The MapReduce Disk Bottleneck#

MapReduce writes intermediate results to disk between every phase:

Map → disk → Shuffle → disk → Reduce → disk

Disk is 100x slower than RAM. For a 5-step pipeline that's 10 disk reads/writes before you get your answer. This is why MapReduce jobs take minutes to hours.

What Spark Does Differently#

Spark keeps all intermediate results in RAM. Disk is only touched at the start (read input) and end (write output).

MapReduce:   Map → disk → Shuffle → disk → Reduce → disk
Spark:       Map → RAM  → Shuffle → RAM  → Reduce → disk (final output only)

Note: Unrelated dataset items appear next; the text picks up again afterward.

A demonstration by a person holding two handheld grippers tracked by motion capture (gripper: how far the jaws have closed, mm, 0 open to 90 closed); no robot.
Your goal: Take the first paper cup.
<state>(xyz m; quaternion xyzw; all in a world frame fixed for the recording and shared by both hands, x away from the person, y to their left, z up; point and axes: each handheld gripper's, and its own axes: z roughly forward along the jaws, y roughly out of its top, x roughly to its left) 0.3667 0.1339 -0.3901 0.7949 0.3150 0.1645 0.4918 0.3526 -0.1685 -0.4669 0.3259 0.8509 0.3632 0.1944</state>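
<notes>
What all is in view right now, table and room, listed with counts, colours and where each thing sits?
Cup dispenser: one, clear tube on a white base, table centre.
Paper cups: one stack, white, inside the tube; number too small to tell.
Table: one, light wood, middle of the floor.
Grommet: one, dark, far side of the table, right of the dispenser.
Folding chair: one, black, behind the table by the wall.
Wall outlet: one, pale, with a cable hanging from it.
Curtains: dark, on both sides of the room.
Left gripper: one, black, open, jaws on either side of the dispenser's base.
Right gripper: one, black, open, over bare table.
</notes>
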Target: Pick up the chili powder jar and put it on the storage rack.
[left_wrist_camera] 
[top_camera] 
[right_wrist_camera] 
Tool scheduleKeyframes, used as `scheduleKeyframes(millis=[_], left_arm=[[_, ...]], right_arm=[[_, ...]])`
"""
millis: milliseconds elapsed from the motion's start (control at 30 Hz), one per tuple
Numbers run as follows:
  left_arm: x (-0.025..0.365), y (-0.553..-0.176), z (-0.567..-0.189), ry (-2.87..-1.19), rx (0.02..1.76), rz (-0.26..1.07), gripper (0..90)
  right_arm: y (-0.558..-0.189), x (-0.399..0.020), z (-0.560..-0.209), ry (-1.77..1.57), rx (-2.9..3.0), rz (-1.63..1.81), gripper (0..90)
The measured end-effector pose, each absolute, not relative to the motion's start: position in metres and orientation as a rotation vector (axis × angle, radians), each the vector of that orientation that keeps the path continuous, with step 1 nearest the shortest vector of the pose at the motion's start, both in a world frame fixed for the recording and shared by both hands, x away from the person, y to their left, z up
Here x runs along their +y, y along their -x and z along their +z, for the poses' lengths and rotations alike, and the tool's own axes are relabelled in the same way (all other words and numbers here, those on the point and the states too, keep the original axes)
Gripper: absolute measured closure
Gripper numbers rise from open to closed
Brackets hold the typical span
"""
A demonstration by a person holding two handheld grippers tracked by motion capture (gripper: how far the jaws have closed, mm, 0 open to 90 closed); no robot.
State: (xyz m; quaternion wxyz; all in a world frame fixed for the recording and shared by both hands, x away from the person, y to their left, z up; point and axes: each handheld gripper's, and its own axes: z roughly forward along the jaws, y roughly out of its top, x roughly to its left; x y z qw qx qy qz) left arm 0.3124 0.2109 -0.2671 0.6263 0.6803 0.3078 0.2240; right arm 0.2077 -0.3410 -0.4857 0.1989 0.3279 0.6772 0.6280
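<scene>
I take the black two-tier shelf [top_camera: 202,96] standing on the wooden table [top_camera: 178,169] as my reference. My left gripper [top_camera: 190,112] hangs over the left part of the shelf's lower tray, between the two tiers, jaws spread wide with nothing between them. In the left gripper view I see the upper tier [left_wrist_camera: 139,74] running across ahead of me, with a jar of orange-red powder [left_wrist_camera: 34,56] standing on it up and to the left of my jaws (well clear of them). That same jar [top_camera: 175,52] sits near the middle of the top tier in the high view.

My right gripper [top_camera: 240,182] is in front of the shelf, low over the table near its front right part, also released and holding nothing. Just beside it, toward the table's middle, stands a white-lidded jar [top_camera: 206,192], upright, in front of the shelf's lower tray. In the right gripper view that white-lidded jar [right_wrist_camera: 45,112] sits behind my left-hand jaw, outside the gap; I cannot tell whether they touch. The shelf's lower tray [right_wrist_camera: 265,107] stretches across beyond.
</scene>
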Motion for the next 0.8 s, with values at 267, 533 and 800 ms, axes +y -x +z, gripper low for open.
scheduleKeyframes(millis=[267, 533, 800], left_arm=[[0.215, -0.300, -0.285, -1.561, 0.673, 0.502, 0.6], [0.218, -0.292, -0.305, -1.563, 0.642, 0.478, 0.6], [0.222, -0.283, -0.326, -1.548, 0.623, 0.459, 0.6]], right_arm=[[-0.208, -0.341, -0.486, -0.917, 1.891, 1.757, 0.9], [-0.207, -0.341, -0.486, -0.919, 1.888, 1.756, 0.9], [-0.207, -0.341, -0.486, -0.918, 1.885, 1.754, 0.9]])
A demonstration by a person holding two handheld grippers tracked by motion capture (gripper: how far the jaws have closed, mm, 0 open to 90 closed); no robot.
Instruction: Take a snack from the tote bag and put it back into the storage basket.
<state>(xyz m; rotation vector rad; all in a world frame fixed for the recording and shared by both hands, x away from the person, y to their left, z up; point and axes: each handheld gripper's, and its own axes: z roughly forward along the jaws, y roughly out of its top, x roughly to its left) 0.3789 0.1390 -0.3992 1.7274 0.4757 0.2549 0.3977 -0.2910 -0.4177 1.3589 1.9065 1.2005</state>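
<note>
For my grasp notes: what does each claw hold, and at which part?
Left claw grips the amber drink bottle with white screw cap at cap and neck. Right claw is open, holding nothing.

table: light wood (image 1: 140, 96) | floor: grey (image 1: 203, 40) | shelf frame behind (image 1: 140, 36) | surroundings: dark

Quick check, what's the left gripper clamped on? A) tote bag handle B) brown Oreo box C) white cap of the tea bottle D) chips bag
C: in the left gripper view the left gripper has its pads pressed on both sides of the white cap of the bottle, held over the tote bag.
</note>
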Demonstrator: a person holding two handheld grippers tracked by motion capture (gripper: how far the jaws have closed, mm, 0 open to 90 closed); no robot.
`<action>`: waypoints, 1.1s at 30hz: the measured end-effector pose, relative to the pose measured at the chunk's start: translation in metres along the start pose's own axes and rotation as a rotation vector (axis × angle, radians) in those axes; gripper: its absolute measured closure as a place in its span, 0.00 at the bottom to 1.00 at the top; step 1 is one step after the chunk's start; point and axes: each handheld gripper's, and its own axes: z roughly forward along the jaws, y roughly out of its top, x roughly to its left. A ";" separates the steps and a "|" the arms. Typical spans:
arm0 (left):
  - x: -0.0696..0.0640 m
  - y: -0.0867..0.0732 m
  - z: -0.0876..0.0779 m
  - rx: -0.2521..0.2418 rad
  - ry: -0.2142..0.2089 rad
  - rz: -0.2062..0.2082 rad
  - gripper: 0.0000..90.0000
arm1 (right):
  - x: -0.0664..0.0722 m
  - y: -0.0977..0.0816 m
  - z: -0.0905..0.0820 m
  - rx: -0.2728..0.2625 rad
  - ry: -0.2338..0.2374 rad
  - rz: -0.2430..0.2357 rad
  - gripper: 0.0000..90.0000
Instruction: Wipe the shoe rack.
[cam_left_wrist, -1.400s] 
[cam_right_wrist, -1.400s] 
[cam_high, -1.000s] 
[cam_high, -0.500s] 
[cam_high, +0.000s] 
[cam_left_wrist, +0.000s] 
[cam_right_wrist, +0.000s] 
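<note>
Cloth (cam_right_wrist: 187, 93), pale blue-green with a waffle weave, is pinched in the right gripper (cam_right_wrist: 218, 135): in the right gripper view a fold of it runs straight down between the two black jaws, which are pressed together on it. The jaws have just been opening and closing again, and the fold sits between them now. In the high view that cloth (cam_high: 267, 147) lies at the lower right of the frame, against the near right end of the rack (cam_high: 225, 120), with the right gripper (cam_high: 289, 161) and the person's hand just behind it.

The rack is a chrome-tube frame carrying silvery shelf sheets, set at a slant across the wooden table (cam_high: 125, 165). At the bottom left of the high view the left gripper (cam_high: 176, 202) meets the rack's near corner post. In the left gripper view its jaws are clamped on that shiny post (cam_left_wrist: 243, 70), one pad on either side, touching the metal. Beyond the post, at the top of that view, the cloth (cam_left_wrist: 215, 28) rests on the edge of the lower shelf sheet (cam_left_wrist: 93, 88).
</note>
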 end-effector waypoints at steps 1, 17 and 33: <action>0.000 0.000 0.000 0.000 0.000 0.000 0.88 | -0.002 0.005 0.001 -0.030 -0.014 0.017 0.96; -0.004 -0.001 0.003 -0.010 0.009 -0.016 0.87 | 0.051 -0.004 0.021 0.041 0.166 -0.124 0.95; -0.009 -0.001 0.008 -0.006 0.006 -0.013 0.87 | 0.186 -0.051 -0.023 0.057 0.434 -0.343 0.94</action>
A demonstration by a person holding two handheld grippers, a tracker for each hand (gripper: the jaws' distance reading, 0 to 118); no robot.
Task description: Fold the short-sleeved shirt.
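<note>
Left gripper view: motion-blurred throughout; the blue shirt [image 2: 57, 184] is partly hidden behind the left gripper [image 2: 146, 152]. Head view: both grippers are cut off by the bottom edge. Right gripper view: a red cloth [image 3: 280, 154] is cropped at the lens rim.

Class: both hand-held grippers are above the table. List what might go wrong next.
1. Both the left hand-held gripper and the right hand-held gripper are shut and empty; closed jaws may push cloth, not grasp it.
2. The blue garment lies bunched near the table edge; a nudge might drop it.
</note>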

RAM access is ~100x faster than disk. Result: Spark is 10–100x faster than MapReduce for the same job.

When To Use Spark vs MapReduce#

	MapReduce	Spark
Speed	Slow (disk I/O)	Fast (in-memory)
Iterative workloads	Bad — reads/writes disk every iteration	Great — stays in RAM
Memory requirement	Low — spills to disk	High — needs enough RAM
Fault tolerance	Re-read from disk	Recompute from lineage
Use case	Simple batch ETL, large data that doesn't fit in RAM	ML training, iterative analytics, fast batch jobs

Key interview point: "For the nightly billing report I'd use Spark — process the raw event log from S3 in memory for fast exact counts. MapReduce would work too but Spark is significantly faster for iterative aggregations."